Aim of the task -> Copy exactly the lines starting at the one that contains "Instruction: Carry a" and running through the end of the material below. Exclude any pictures.
╭──
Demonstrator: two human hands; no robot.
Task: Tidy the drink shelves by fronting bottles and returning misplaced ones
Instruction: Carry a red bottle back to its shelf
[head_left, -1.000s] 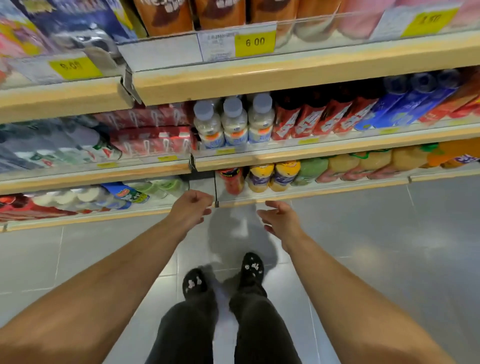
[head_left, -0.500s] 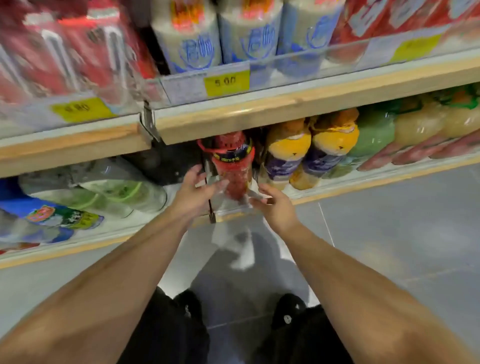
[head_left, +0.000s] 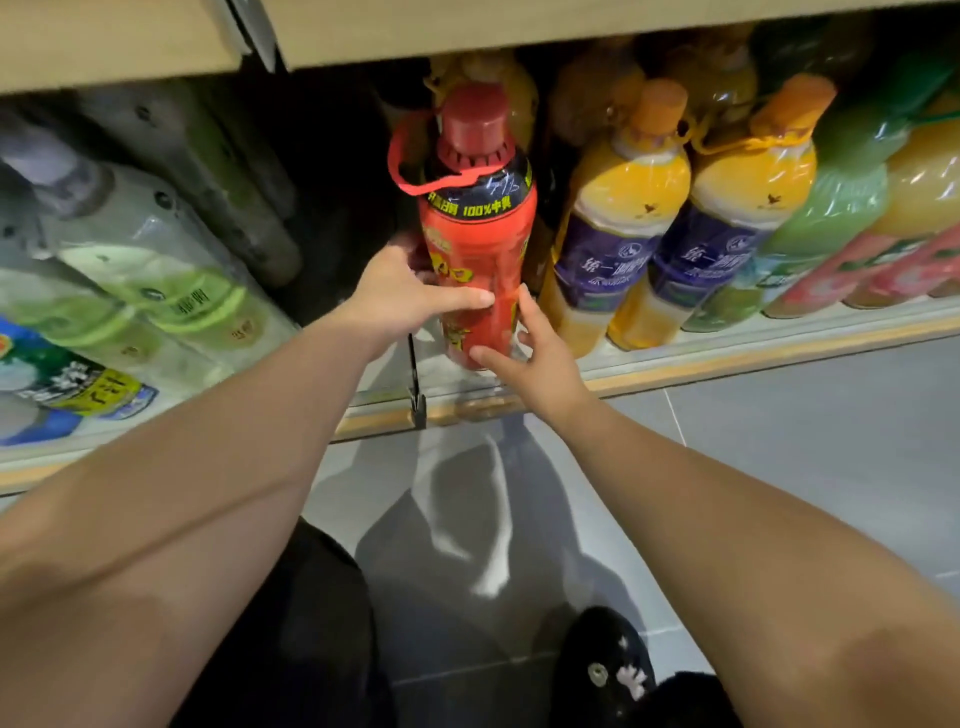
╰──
Completed task ->
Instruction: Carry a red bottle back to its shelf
[head_left, -1.000s] 
[head_left, -0.500s] 
[head_left, +0.000s] 

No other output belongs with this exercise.